Подойдя к задней стене церкви, Эйлин увидела за дверью Фрэнка, скорчившегося в луже крови возле пулемета. Она поспешила к нему и упала возле него на колени.
— Нет. Пожалуйста, нет!
Фрэнк открыл глаза, но не увидел ее.
— Это ты, Молли?
— Фрэнк, это Эйлин.
Его глаза нашли ее и сфокусировались на ней.
— Молли… Как ты хороша в этом платье.
Он протянул к ней руку, и она сжала ее обеими ладонями. Из глаз женщины потоком хлынули слезы.
— Да, Фрэнк, это Молли. Я здесь.
— Я никогда не хотел навредить тебе, Молли, — прошептал он.
— Ты и не навредил, Фрэнк. Ничем не навредил.
— Прости. Мне так жаль.
— Все в порядке.
— Ничто больше не стоит на нашем пути. Ты и я.
Она кивнула.
— Да, именно так.
— Это хорошо.
— Да, Фрэнк.
Несколько мгновений его глаза смотрели мимо нее, а потом закрылись. Эйлин уронила голову и заплакала.

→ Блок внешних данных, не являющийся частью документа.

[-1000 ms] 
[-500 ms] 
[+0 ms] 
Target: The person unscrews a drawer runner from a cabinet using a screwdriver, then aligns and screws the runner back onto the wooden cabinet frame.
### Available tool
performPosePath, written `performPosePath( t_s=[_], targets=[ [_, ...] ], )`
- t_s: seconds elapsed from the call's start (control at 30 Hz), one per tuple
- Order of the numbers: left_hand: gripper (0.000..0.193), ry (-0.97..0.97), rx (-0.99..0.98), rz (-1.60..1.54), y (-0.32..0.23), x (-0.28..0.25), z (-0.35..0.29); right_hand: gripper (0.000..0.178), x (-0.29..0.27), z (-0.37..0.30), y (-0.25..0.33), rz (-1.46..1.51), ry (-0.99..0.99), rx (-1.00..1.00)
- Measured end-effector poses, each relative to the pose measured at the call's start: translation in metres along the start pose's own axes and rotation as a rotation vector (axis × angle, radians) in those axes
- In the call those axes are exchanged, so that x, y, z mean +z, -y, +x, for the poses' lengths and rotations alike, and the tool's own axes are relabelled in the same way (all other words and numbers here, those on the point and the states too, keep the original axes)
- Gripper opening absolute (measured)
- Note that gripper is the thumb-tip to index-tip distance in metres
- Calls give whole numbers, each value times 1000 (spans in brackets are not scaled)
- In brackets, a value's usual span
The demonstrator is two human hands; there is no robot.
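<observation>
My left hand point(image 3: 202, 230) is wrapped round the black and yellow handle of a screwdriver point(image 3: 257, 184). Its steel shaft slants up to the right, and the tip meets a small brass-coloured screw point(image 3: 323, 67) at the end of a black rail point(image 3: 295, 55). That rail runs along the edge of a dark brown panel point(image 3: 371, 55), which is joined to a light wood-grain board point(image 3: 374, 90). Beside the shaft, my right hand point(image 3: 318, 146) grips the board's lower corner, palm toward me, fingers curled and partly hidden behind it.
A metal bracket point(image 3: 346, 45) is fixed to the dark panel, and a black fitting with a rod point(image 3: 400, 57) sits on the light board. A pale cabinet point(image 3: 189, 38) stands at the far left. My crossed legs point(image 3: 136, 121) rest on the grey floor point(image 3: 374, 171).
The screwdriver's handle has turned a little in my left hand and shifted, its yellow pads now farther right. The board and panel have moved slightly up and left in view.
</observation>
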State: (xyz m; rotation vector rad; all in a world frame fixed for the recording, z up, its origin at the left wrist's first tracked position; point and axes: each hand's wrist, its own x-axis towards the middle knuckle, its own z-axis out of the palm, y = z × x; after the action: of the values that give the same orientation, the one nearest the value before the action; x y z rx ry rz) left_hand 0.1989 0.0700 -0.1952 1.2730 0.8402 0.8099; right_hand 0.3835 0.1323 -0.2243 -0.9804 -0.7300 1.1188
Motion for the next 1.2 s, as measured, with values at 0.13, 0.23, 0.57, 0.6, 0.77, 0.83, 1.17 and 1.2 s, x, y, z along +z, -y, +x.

Дойл так и не смог точно определить, сколько людей погибло. Надо полагать, не меньше двухсот пятидесяти человек, находившихся внутри, столько же было ранено. Это и само по себе было ужасно, но, только увидев смертоносное расположение пулеметов, он понял, что все могло быть гораздо хуже: счет погибшим шел бы на сотни и сотни. Внизу, где-то глубоко под церковным полом, что-то раскатисто громыхало.
Он обнаружил Канацзучи возле открытой решетки, через которую продолжала изливаться кровь жертв.